日々多くの感染者数が報告されている東京都からの感染拡大を不安視していた人たちにとっては安堵する決定ですが、大都会の消費パワーに期待していた観光業界の人たちにとってはガッカリする部分もあり…というように社会心理としては複雑な心境といったところでしょうか。

いずれにしてもこうした補助や助成金の類は一過性のことであり、事業者側としてはそれで一息つけたとしてもずっと持続するわけではありません。

自力で生き残れる道筋を見出すことの方が重要であり、政府の方針に一喜一憂している場合ではないのです。

 コンサルタントという仕事柄、これまで多くの業績不振店を見てきたわけですが、不振の根本的な原因として最も多いのは経営の意思決定が現場と離れたところで行われているケースでしょう。

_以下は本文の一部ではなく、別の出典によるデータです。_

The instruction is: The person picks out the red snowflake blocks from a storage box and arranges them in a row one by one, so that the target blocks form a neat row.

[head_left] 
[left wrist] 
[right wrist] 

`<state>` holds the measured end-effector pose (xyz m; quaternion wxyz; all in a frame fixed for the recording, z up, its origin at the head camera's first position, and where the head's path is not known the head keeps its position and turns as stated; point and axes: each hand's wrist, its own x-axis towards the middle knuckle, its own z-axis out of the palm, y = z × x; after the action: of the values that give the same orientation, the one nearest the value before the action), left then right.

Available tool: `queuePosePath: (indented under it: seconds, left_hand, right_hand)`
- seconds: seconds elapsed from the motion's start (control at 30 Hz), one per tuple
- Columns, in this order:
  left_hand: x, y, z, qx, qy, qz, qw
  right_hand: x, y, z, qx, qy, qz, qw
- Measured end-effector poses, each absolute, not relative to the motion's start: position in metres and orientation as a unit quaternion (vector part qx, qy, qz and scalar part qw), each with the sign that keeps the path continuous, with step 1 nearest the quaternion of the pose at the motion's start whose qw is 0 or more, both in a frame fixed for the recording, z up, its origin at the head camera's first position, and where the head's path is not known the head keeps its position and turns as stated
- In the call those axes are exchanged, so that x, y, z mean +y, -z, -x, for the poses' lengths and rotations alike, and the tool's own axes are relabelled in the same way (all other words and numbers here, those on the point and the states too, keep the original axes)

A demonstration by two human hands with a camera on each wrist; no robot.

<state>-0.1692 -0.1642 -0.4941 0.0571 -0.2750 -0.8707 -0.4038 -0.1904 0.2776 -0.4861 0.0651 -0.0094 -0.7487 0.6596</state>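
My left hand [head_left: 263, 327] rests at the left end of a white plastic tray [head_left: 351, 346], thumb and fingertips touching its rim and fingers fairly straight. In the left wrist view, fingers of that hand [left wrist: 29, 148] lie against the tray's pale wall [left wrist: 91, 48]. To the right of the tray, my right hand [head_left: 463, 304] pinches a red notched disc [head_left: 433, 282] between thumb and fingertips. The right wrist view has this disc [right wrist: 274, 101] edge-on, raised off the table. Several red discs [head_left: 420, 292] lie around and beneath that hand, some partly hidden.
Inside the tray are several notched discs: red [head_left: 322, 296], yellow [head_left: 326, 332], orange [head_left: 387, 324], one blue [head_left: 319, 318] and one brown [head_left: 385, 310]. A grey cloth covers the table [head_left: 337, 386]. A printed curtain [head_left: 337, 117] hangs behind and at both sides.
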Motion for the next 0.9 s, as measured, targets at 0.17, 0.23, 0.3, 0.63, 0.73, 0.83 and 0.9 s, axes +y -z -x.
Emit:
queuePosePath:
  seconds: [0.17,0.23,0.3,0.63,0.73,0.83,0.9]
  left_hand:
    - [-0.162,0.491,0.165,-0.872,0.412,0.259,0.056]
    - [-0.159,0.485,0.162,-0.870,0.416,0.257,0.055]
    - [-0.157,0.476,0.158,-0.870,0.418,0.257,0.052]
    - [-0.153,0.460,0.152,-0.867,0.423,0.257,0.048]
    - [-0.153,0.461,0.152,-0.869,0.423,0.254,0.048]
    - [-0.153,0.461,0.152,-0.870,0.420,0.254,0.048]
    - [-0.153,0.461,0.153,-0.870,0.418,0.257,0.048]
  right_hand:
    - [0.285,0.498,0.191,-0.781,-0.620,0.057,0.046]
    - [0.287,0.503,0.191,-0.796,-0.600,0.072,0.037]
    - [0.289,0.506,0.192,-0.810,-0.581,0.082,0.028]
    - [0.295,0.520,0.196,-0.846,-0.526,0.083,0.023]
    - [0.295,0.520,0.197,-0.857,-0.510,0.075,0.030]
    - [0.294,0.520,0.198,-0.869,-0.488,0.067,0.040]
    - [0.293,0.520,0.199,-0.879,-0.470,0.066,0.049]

施設数にして温浴業界の2割を占める公共温浴施設はほとんどがこのパターンです。施設の所有者は行政であり、民間企業への指定管理と言っても様々な制約でがんじがらめになっていて、現場は決められた通りに運営するだけで重要な経営判断にほとんど関与できません。

本社や親会社が温浴以外の事業を本業としている場合も、温浴施設の現場から離れたところで意思決定が行われていることが多く、現場の意見や情報が充分に吸い上げられていないためにトンチンカンな経営判断になってしまうようです。これも温浴業界に非常に多いパターンです。

資金調達において補助金や他人資本の比率が高過ぎるのも同じような問題に陥る原因になります。行政や出資者の、現場を知らない素人的な意見がまかり通ってしまったり、実行力が削がれてしまうものです。

逆に社長が自ら現場に立っているような施設は経営判断が柔軟かつ迅速です。

誰もが未体験であり、刻々と状況が変わるこのコロナ禍において、どちらの企業体質が望ましいのかは自明のことでしょう。

つまり、できるだけ現場に近いところで意思決定する経営体制をつくることが、この危機を乗り切るためには極めて重要だということです。

経営体制の変更というと非常に難しいことのようですが、億単位の投資リスクに比べれば、うまくいかなかった時はやり直せるぶん、大胆に変更してみることもできるのではないでしょうか。